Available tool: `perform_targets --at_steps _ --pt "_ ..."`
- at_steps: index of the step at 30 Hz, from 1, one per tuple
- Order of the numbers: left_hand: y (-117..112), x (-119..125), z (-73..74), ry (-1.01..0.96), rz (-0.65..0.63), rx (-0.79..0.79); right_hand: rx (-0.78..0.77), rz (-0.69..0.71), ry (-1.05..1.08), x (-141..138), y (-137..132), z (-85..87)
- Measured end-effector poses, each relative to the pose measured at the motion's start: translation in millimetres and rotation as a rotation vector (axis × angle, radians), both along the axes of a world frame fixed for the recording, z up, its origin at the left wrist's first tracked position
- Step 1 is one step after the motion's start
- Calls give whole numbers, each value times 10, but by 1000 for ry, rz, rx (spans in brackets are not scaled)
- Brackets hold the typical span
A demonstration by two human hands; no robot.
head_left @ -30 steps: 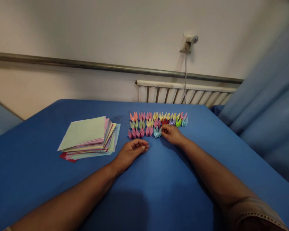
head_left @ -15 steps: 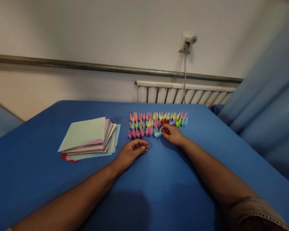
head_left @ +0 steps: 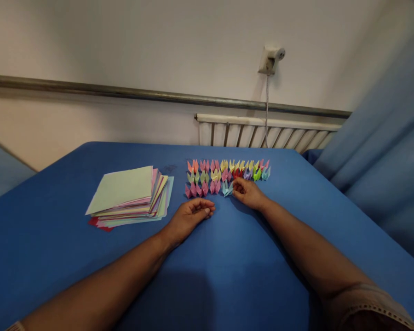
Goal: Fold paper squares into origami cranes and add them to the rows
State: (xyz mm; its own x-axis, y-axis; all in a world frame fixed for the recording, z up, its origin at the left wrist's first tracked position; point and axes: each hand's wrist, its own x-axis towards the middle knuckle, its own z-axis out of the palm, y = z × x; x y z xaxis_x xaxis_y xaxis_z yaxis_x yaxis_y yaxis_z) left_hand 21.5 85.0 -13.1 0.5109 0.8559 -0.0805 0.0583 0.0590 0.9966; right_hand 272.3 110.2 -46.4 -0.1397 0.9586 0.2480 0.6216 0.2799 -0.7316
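Folded paper cranes stand in three rows on the blue table. In the front row are pink cranes point(head_left: 197, 189) and, at its right end, a light blue paper crane point(head_left: 226, 189). My right hand point(head_left: 250, 193) pinches the right tip of that light blue crane, its other fingers curled. Just in front of the pink cranes, my left hand point(head_left: 192, 215) rests on the table, loosely curled with a gap between thumb and fingers, holding nothing. Behind my right hand, the middle row has a red crane point(head_left: 238, 174) partly hidden by the fingers, and a bright green crane point(head_left: 257, 174).
A stack of coloured paper sheets point(head_left: 124, 188) lies left of the cranes. Behind the blue table point(head_left: 207, 285) are a radiator point(head_left: 248, 131), a metal pipe point(head_left: 152, 95) and a wall socket point(head_left: 269, 62) with a plugged-in cord. A blue curtain point(head_left: 382, 138) hangs on the right.
The view has shifted slightly. Both hands keep nearly the same places, and my right hand stays at the light blue crane.
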Motion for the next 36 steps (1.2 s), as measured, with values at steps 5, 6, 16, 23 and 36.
perform_targets --at_steps 5,6,16,23,36 --pt "5 6 -29 28 -33 47 -70 -120 -71 7 -37 51" --pt "3 10 -41 37 -44 62 -93 -170 -96 6 -56 59" --pt "-73 50 -99 149 -173 280 -178 -303 -200 -379 -661 88" --pt "-25 32 -101 226 -102 420 -32 -284 -306 -884 -786 124" --pt "21 45 -107 301 -13 456 -42 -356 -440 -982 -629 212"
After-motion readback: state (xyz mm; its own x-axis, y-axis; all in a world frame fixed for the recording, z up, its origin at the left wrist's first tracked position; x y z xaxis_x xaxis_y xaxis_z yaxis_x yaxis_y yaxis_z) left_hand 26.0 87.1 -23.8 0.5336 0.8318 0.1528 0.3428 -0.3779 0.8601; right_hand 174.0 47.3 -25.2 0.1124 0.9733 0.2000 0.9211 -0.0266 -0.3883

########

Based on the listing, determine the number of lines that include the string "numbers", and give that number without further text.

2